### WHAT YOU SHOULD DO
Beginning with the line that contains "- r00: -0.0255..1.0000", restate each line below through the final one exactly, and exclude the pictures.

*** GIVEN DATA

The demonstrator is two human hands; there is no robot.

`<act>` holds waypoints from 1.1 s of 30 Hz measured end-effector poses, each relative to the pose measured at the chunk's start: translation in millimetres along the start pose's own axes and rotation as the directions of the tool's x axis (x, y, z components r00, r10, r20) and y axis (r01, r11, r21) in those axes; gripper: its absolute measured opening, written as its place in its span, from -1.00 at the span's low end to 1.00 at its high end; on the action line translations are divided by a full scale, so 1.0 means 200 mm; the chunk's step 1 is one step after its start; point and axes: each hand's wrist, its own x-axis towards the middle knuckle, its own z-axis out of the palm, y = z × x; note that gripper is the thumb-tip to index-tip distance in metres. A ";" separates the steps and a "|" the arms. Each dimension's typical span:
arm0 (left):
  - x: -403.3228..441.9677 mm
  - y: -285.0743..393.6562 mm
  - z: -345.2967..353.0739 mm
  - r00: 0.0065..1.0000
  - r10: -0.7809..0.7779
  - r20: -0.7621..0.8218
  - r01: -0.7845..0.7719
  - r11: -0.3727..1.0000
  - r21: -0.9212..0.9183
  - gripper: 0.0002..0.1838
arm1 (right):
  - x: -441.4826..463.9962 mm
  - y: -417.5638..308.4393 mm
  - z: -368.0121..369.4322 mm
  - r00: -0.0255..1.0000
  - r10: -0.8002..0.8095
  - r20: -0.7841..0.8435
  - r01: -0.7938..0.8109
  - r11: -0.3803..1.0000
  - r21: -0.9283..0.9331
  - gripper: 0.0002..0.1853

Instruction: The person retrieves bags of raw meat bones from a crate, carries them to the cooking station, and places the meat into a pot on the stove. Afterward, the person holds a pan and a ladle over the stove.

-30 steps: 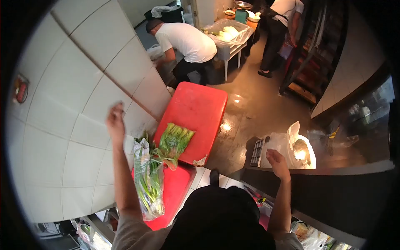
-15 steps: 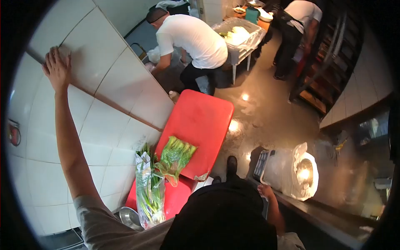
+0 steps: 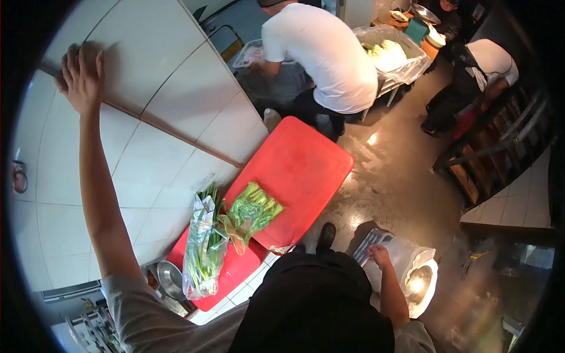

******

### YOUR RESPONSE
  - r00: -0.0255..1.0000
  - r10: -0.8002..0.8095
  - r20: -0.7841..0.8435
  - r01: -0.7938..0.8109
  - r11: -0.3803..1.0000
  - r21: -0.9283..0.9331
  - gripper: 0.0002..0.1853

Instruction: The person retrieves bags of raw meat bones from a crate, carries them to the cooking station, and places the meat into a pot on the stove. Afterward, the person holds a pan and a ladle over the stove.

-30 steps: 
-15 steps: 
+0 steps: 

The exercise has been fully answered.